Production Engineering is responsible for the world’s most reliable, observable, performant, and safe network ecosystem. Our customers rely on our products and systems to safely modify, troubleshoot, and release products without external impact.

Our external customers rely on us to provide seamless and predictable incident, traffic, policy management, resulting in the fastest and safest network services in the world.

We are accountable for the overall performance of internal and external facing services, guiding our product teams to optimal configurations and maximum efficiency. From the moment that a packet enters the Cloudflare ecosystem, we know exactly what its expected purpose and behaviour is and we are capable of determining and exposing anomalous behaviour.

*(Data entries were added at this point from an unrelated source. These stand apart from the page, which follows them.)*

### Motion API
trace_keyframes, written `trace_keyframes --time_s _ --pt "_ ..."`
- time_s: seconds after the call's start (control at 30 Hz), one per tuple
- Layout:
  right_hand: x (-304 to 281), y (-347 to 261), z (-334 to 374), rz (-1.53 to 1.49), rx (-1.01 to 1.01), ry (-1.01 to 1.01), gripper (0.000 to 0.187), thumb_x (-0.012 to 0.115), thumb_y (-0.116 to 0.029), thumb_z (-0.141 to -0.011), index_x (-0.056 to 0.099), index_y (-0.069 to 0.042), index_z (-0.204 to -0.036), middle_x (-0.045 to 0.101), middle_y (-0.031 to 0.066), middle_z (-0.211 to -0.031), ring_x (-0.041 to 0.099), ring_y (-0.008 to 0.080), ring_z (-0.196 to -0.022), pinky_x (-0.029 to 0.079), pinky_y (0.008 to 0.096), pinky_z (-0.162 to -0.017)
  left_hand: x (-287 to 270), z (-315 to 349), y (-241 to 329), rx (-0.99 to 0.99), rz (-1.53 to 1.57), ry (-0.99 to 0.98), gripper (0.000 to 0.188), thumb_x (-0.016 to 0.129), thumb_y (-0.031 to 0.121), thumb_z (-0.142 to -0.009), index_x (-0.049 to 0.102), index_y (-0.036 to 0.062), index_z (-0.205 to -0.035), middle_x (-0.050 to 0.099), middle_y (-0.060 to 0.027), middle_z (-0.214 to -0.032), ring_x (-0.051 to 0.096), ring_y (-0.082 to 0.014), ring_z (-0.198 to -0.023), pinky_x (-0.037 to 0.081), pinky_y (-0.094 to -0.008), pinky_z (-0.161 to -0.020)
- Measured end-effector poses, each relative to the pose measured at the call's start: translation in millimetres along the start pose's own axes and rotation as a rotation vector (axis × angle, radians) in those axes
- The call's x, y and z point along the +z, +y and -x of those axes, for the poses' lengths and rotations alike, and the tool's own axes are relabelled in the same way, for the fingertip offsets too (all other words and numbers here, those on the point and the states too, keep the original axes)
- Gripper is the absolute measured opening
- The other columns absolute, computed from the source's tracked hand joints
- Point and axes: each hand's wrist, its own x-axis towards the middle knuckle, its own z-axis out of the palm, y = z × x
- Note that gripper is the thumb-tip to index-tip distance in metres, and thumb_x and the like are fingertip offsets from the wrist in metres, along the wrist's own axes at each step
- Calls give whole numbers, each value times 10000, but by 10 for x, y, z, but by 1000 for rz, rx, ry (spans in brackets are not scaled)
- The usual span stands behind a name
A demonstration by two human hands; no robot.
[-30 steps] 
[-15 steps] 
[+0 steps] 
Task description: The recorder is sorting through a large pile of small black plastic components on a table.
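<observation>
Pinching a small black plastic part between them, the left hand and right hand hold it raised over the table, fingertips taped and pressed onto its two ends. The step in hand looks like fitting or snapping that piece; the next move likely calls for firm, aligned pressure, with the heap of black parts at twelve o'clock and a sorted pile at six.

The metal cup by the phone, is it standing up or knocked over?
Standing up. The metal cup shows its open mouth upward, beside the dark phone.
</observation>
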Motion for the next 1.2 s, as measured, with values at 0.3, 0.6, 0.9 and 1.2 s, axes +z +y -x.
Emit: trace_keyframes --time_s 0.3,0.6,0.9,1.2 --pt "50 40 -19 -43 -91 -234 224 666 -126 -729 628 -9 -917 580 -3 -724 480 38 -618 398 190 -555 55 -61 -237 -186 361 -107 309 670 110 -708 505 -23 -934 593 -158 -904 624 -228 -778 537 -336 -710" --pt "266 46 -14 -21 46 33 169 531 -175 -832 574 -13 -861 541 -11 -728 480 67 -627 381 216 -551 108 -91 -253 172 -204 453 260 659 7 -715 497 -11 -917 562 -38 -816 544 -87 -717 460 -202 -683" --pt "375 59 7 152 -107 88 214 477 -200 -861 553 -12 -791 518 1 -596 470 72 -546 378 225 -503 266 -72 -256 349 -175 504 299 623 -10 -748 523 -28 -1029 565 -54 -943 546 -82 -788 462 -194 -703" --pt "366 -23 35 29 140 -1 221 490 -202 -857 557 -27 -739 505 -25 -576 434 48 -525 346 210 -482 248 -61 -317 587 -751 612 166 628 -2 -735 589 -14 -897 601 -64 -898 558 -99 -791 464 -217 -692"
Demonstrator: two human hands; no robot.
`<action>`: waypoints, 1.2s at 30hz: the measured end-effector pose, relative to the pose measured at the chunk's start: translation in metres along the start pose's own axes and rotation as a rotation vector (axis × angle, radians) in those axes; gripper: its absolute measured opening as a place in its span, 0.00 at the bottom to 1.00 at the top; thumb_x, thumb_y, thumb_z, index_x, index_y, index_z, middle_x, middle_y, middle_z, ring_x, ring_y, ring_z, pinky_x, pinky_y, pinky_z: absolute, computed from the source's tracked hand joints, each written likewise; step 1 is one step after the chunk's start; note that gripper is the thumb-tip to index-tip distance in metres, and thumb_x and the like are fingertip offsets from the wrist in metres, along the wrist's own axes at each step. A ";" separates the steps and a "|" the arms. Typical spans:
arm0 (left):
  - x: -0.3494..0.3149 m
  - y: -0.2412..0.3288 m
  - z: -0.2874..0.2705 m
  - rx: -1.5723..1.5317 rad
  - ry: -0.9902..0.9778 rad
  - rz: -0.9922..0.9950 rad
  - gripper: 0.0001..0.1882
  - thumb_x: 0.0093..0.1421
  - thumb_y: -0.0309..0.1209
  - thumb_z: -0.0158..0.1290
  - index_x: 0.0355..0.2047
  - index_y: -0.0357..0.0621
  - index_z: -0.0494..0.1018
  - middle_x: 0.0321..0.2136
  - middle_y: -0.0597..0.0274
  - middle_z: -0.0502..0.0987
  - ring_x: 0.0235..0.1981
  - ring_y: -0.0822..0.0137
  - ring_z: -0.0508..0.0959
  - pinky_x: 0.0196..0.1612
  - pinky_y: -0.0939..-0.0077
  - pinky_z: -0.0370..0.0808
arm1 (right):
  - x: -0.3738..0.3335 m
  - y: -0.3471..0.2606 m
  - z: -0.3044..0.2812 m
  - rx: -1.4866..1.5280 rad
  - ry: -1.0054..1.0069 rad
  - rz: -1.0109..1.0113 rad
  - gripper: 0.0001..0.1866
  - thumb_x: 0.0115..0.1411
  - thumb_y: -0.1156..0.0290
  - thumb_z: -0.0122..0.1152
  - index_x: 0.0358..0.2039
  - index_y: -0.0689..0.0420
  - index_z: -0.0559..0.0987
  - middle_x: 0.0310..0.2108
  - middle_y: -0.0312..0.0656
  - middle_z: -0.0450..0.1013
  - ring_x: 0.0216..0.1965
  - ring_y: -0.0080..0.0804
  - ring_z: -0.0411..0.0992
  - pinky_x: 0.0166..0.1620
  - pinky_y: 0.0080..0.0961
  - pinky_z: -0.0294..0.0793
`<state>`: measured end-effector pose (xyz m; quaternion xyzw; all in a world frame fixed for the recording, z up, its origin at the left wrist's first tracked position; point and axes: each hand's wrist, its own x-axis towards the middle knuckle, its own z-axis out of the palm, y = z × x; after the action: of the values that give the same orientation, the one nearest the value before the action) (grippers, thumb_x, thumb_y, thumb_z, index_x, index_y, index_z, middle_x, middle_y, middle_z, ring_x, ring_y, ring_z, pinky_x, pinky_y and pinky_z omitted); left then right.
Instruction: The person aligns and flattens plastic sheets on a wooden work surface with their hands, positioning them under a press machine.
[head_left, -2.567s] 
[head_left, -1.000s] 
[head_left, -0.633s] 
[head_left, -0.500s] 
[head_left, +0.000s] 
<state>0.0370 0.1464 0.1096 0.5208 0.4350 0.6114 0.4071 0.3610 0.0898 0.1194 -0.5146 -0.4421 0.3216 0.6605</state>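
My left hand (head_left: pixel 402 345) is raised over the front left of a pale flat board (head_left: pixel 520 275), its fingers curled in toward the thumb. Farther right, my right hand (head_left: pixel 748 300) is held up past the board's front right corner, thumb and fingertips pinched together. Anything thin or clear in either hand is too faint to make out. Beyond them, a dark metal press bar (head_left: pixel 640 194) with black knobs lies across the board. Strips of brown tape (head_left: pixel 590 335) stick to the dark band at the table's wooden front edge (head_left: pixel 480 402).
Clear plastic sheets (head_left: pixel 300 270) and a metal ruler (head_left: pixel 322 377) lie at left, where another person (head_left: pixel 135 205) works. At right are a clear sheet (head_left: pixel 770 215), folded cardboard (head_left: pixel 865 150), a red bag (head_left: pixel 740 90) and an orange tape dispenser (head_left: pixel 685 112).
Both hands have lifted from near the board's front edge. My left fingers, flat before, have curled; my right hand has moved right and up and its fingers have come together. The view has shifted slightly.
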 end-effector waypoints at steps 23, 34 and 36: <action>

The Cloudflare network makes it possible to solve challenges at massive scale and efficiency which would be impossible for almost any other organization.

About the Team

This role is for the internal Observability Team, responsible for the observability platform and stack to make our engineering teams productive. This includes (but is not limited to) areas like metrics, alerting, error tracking, logging, tracing, and more.

In this role, you can expect to:

Design, deliver, and operate software and a platform that progresses Cloudflare's Observability competency
Solve scaling bottlenecks in critical services in our Metrics & Alerting pipeline
Work on highly distributed and scalable systems
Participate in the constant cycle of knowledge sharing and mentoring
Participate in the global on-call rotation for the services your team owns
Research and introduce cutting-edge technologies
Contribute to open-source

We are a small team, well-funded, growing and focused on building an extraordinary company. This is a software engineering/systems engineering role and is a superb opportunity to be part of a high performing team to help to support Cloudflare’s mission and help build a better internet.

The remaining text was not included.